The Index also indicates markets that continue to defy the trend. Lisbon, Sydney, and Moscow are all projected to have growth greater than 6% in 2020, thanks to a combination of low interest rates and increased demand. “Ranked 11th on Savills Index, Cape Town is expected to achieve growth in 2020 between 2 and 3.9% along with other major global cities such as Berlin, London, Singapore and Shanghai. Clearly evident is that Cape Town offers international property investors exceptional value for money,” says Dr Golding.
Lisbon is forecast to see the highest prime price growth, at between 6% and 8% in 2020. This spike in prices is driven largely by a general lack of supply compared to the level of demand within the city. There is still considerable investment by international buyers, though at a slower rate than previous years. While Berlin was the strongest performer in capital value terms in 2019, the outlook for 2020 remains uncertain due to the proposed introduction of a rental cap.
Paris and Amsterdam have re-emerged as two of the most attractive investment environments in Europe. Prices are forecast to grow between 4% and 6% in 2020. The relatively safe nature of these markets and low to negative interest rates will also continue to drive investment.

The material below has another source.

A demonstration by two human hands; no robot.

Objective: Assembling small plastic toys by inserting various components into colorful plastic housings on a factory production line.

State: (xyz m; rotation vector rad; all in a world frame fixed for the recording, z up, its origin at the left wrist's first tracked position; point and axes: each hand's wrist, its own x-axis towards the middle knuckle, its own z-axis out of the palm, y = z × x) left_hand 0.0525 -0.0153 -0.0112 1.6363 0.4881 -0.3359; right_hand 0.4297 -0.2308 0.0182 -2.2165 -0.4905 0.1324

Performance in the US’s most international cities – Los Angeles, Miami and New York – has been subdued as they contended with oversupply in their prime markets. New York, adjusting to higher mansion tax rates, saw prime sales slip in 2019. The slowdown is expected to continue into 2020, with price increases hovering around 1% and below, though high levels of inventory could pose a buying opportunity for some.
San Francisco, a perennial outlier in terms of high price performance, is forecast to continue its positive growth trend in 2020. Though capital value growth is predicted to only grow between 0% and 1.9%, these figures are stronger than other gateway markets in the US.
The uncertainty in the Asia-Pacific prime residential markets is forecast to continue in 2020. Sydney is predicted to lead the region with more than 6% capital value growth in 2020. This growth is supported by lower interest rates, increasing immigration and continued increases in demand. However, the market remains sensitive to global uncertainty and price increases could be reactive to any fluctuations in the market.
Singapore and Tokyo are proving to be stable markets in a region, which seems beset by continuing uncertainty. Despite the demographic challenges facing Japanese markets, Tokyo consistently performs well economically.
Mainland Chinese cities are forecast to record positive growth in 2020, but at rates well below the double-digit annual growth recorded between 2013 and 2017.
In Hong Kong, popular unrest and the US-China trade war will continue to take a toll on the prime residential market. For 2020, there is a predicted small decrease for luxury residential prices.
In Dubai, oversupply is continuing to have a stifling effect on price growth, with 2020 values forecast to decline between 2% and 3.9% from 2019. A new government committee to monitor new supply will also help in regulating new launches throughout 2020 and could assist in reducing price declines across the city.